D’autres mesures, en revanche, auraient mérité une position plus tranchée du gouvernement. La limitation de la baisse de l’IS à 28%, et cantonnée aux entreprises industrielles de moins de 100 MDH, n’est pas suffisante. Nous aurions préféré l’étendre à l’ensemble des sociétés pour baisser la pression fiscale sur toutes les entreprises opérant dans le formel, et élargir l’assiette des sociétés imposables.
Enfin, l’article 9 est de notre point de vue un mauvais signal envoyé aux entrepreneurs. Son adoption ne va pas dans le sens du retour de la confiance. Pour quelle raison voulez-vous qu’un opérateur privé ne puisse pas opposer un jugement contre une entreprise publique ? Quel recours lui reste-t-il ?
Les dispositions fiscales de la Loi de finances 2020 vont globalement dans le bon sens, mais le rythme des mesures est trop lent. Le temps ne joue pas en notre faveur. Il y a une urgence sociale et une urgence économique qui n’attendront pas 5 ans.

Est-ce que la CGEM est aujourd’hui en position de peser sur les orientations des politiques publiques notamment celles relatives à l’investissement et l’entreprise ?

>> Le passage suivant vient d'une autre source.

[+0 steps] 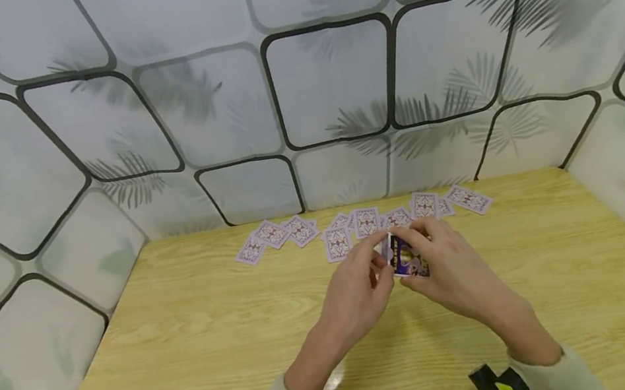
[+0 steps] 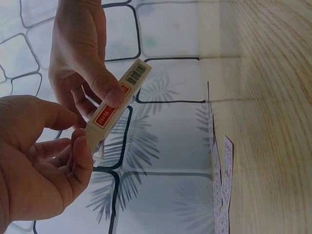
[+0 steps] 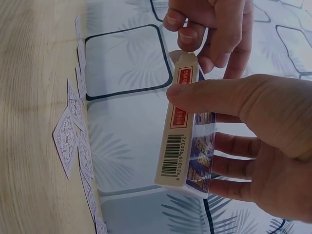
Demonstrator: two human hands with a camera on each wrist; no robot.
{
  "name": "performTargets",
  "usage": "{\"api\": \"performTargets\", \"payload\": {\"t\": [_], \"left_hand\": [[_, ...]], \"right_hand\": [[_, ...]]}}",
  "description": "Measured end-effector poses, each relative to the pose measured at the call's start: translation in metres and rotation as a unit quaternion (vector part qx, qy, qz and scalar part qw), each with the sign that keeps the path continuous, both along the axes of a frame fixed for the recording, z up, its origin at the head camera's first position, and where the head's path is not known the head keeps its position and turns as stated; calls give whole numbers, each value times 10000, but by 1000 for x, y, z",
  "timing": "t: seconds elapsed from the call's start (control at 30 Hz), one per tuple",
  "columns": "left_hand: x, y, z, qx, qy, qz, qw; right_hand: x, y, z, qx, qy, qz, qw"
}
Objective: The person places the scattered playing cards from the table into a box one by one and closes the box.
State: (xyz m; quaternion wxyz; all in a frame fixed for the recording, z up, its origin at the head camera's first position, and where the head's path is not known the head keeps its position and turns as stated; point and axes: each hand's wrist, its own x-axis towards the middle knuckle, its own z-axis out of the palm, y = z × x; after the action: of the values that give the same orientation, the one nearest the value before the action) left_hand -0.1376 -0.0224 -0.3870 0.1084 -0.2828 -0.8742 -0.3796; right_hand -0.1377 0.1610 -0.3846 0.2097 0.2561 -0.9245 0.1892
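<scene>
Card box (image 1: 409,260) held above surface (image 1: 208,349), just right of centre in head view. Right hand (image 1: 458,271) grips sides, left hand (image 1: 353,292) pinches end. Work seems midway: flap opening or closing, can't tell; contents hidden. Cards (image 1: 337,245) beyond lie loose, ungathered.

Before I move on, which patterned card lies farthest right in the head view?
The slanted card at the right end of the scattered row; every other patterned card lies to its left.
</scene>
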Motion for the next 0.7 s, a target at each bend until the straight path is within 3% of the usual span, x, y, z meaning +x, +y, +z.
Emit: {"api": "performTargets", "payload": {"t": [0.37,0.7], "left_hand": [[4,-3,2,100,-127,-155,9997],[-5,-26,4,310,-348,79,9989]], "right_hand": [[4,4,0,23,-125,-74,9999],[2,2,1,58,-131,-72,9999]]}}
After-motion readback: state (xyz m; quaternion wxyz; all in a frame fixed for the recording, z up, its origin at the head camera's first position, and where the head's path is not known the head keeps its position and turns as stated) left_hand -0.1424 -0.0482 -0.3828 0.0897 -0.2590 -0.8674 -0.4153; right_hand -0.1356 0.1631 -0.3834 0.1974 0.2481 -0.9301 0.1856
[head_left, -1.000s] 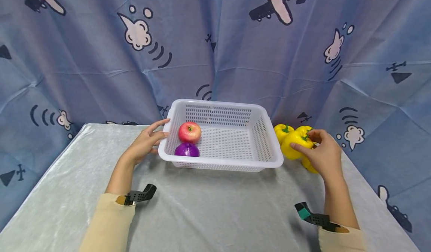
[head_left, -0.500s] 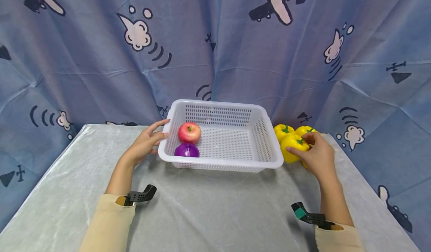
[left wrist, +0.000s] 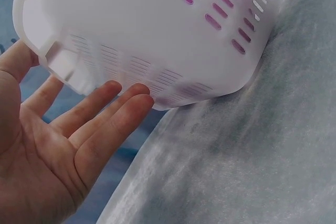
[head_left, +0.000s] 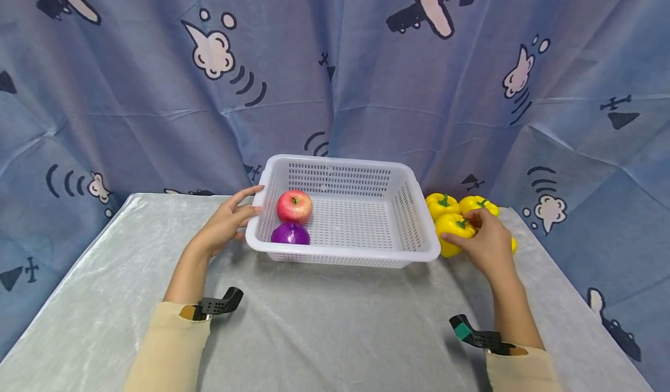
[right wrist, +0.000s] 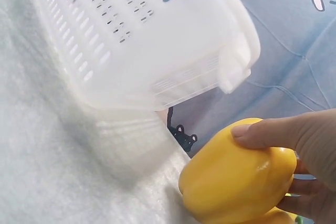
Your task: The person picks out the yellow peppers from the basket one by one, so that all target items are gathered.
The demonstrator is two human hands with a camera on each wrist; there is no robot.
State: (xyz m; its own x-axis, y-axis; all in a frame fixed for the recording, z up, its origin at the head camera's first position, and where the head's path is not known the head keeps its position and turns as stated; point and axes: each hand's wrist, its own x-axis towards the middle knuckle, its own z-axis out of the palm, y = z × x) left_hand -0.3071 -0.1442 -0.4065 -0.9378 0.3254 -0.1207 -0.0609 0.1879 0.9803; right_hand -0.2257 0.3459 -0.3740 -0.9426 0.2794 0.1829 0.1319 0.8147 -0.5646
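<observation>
My right hand (head_left: 491,245) pinches a yellow bell pepper (head_left: 451,230) just right of the white basket (head_left: 345,254). In the right wrist view the thumb lies along the bell pepper (right wrist: 236,177), and its other fingers are partly hidden behind it. More yellow bell peppers sit close by: one behind at left (head_left: 441,203), one at the back (head_left: 473,202), and one mostly covered by the hand (head_left: 514,245). At the basket's left end, my left hand (head_left: 222,224) touches the rim, fingers fairly straight; its lower fingers (left wrist: 123,121) lie near the outer wall.
Inside the basket's left part are a red apple (head_left: 295,206) and a shiny purple round item, perhaps an onion (head_left: 290,234). A grey-white cloth covers the table (head_left: 314,322). Behind it hangs a blue curtain (head_left: 366,78) printed with airplanes.
My right hand has moved left with the yellow bell pepper, toward the basket's right side, uncovering more of the back and right peppers. The left hand and basket have stayed put.
</observation>
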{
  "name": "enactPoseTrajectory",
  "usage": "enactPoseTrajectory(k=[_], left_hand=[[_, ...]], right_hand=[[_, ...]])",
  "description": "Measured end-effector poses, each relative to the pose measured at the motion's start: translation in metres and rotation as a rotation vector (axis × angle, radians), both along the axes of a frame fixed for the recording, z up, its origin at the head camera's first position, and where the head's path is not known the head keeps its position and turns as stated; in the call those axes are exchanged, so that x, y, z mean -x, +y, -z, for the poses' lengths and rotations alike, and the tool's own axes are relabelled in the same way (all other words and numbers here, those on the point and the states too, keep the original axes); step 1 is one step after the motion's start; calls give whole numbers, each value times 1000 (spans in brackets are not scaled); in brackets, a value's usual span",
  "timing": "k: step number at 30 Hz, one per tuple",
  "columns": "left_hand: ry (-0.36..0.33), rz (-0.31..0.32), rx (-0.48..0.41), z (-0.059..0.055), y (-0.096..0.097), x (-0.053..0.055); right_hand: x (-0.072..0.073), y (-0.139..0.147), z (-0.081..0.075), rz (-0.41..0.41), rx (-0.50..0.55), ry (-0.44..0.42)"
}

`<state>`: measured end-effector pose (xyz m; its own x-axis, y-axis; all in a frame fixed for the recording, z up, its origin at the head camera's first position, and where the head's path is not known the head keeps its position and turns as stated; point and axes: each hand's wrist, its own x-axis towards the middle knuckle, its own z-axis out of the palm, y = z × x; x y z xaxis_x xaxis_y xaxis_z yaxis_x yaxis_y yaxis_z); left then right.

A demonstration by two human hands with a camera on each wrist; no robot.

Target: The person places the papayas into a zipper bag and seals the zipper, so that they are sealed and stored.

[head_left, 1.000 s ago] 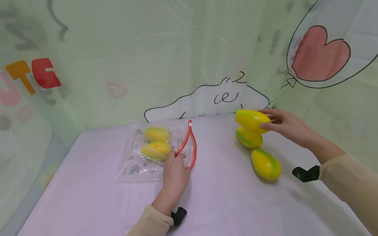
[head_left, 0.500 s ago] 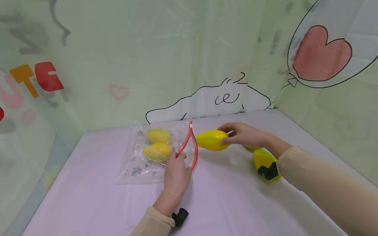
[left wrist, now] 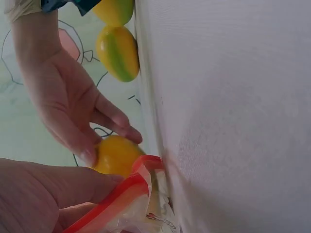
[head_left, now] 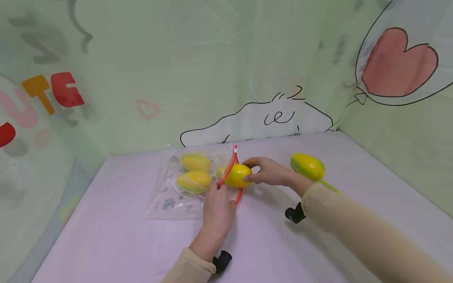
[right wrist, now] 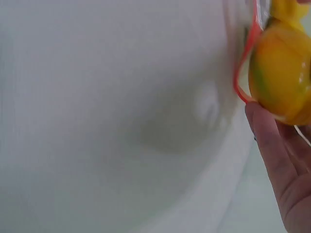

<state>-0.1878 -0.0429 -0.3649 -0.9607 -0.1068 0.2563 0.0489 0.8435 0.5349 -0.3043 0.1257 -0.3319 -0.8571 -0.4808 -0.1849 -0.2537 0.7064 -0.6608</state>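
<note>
A clear zip bag [head_left: 161, 204] with a red zip edge lies on the table, its mouth spread toward the right. Two yellow-green mangoes [head_left: 194, 182] are inside it. My left hand [head_left: 218, 208] pinches the near part of the red edge [left wrist: 116, 199] between thumb and fingers. At the mouth, my right hand [head_left: 270, 171] holds another mango [head_left: 238, 175] by its right end. That fruit's left end is past the red edge, seen through the film. In the right wrist view, fingertips [right wrist: 257, 109] lie right under the mango beside the red strip.
To the right on the table [head_left: 262, 243] lies a loose mango [head_left: 308, 166]. Another mango [head_left: 329, 186] is mostly hidden behind the right sleeve [head_left: 339, 212]. Printed sheets [head_left: 198, 78] stand as walls at the back and sides.
My right hand has carried the mango left from beside the loose fruit into the bag's mouth. The left hand keeps its pinch on the red edge.
</note>
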Motion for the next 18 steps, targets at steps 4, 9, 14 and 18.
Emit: enactPoseTrajectory(k=[4, 9, 14, 18], left_hand=[[21, -3, 28, 0, 1, -1], [24, -8, 41, 0, 2, -1], [30, -2, 43, 1, 2, -1], [45, 3, 51, 2, 1, 0]], right_hand=[[-2, -12, 9, 72, 0, 58], [-3, -25, 13, 122, 30, 95], [-4, -31, 16, 163, 51, 107], [-7, -36, 19, 183, 80, 131]])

La CGEM est l’institution qui représente le secteur privé depuis plus de 70 ans. Elle regroupe les principales fédérations sectorielles: 33 d’entre elles siègent au conseil d’administration, et est présente dans toutes les régions du Royaume. La CGEM est aussi représentée dans les conseils d’administration des principales institutions du pays.
De ce fait, bien entendu, sa voix est entendue et elle pèse sur les orientations de l’Etat en matière de politique publique et d’investissement.
La CGEM doit être forte, indépendante, mais se positionner en partenaire de l’Etat et poursuivre le même objectif de développement du pays. L’heure n’est pas à la perte de temps, mais à la mobilisation générale pour relancer le développement économique de notre pays. C’est l’entreprise qui crée la richesse, et c’est l’entreprise qui crée les emplois. Des entreprises prospères, c’est la garantie du succès de tous: Entreprise, Citoyen et Etat et de la paix sociale.

Comment comptez-vous assurer un équilibre au sein de la CGEM entre les grandes entreprises et les TPME qui n’ont pas les mêmes attentes ni les mêmes priorités ?
Nous croyons en l’entreprise marocaine, quels que soient sa taille ou son secteur d’activité. La CGEM est là pour défendre les intérêts communs de tous.
Nous devons veiller à avoir une représentativité des entreprises de toutes tailles, mais également de toute région dans les instances de la confédération. Les attentes des PME ne sont certes pas celles des grands groupes. Les PME sont plus sensibles aux problématiques de financement et de délais de paiement. Les grandes entreprises sont plus attachées à la défense de leur compétitivité (ALE, informel, etc.). Ces sujets ne sont pas antinomiques, nous devons tous les porter. Il y a, par ailleurs, davantage de synergies à développer entre les grandes entreprises et les PME-TPE, par exemple pour pénétrer les marchés internationaux.
Nous devrons donc remettre la CGEM au service de tous et nous atteler à restaurer la confiance entre les entreprises et l’Etat, entre l’Administration et la CGEM, et entre les opérateurs économiques eux-mêmes.